Department of Quantitative Health Sciences, Cleveland Clinic, Cleveland, OH; Cleveland Clinic Lerner College of Medicine, Case Western Reserve University, Cleveland, OH; Center for Health Disparities, MetroHealth Medical Center and Case Western Reserve University, Cleveland, OH.
Am J Transplant. 2013 Sep;13(9):2374-83. doi: 10.1111/ajt.12349. Epub 2013 Aug 22.

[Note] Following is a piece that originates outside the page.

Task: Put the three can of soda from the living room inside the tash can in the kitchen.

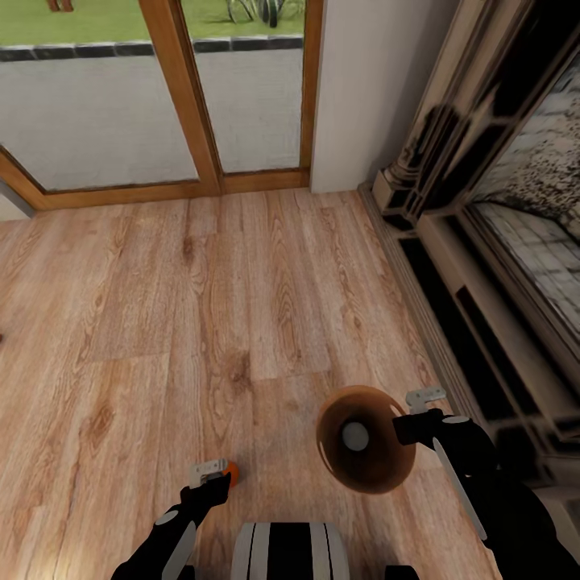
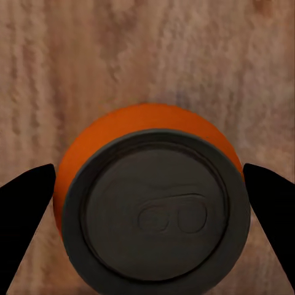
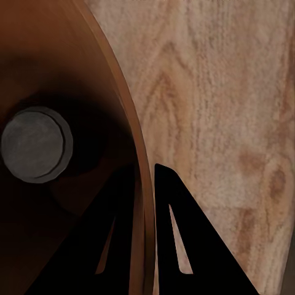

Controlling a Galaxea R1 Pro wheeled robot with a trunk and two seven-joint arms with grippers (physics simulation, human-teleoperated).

Numerous factors impact patients' health beyond traditional clinical characteristics. We evaluated the association of risk factors in kidney transplant patients' communities with outcomes prior to transplantation. The primary exposure variable was a community risk score (range 0-40) derived from multiple databases and defined by factors including prevalence of comorbidities, access and quality of healthcare, self-reported physical and mental health and socioeconomic status for each U.S. county. We merged data with the Scientific Registry of Transplant Recipients (SRTR) and utilized risk-adjusted models to evaluate effects of community risk for adult candidates listed 2004-2010 (n = 209 198). Patients in highest risk communities were associated with increased mortality (adjusted hazard ratio [AHR] = 1.22, 1.16-1.28), decreased likelihood of living donor transplantation (adjusted odds ratio [AOR] = 0.90, 0.85-0.94), increased waitlist removal for health deterioration (AHR = 1.36, 1.22-1.51), decreased likelihood of preemptive listing (AOR = 0.85, 0.81-0.88), increased likelihood of inactive listing (AOR = 1.49, 1.43-1.55) and increased likelihood of listing for expanded criteria donor kidneys (AHR = 1.19, 1.15-1.24). Associations persisted with adjustment for rural-urban location; furthermore the independent effects of rural-urban location were largely eliminated with adjustment for community risk. Average community risk varied widely by region and transplant center (median = 21, range 5-37). Community risks are powerful factors associated with processes of care and outcomes for transplant candidates and may be important considerations for developing effective interventions and measuring quality of care of transplant centers.
许多因素会影响患者的健康,超出传统的临床特征。我们评估了肾脏移植患者社区中的危险因素与移植前结局的关系。主要暴露变量是一个社区风险评分(范围 0-40),由多个数据库得出,其定义因素包括共病的患病率、医疗保健的可及性和质量、每个美国县的自我报告身心健康和社会经济状况。我们将数据与移植受者科学登记处(SRTR)合并,并利用风险调整模型评估 2004-2010 年列出的成年候选者的社区风险的影响(n = 209198)。处于高风险社区的患者与死亡率增加相关(调整后的危害比 [AHR] = 1.22,1.16-1.28)、活体供者移植的可能性降低(调整后的优势比 [AOR] = 0.90,0.85-0.94)、因健康恶化而从候补名单中删除的可能性增加(AHR = 1.36,1.22-1.51)、抢先列入名单的可能性降低(AOR = 0.85,0.81-0.88)、不活跃列入名单的可能性增加(AOR = 1.49,1.43-1.55)和列入扩展标准供肾的可能性增加(AHR = 1.19,1.15-1.24)。调整城乡位置后,关联仍然存在;此外,通过调整社区风险,城乡位置的独立影响在很大程度上被消除。各地区和移植中心的平均社区风险差异很大(中位数 = 21,范围 5-37)。社区风险是与移植候选者护理过程和结局相关的强大因素,可能是制定有效干预措施和衡量移植中心护理质量的重要考虑因素。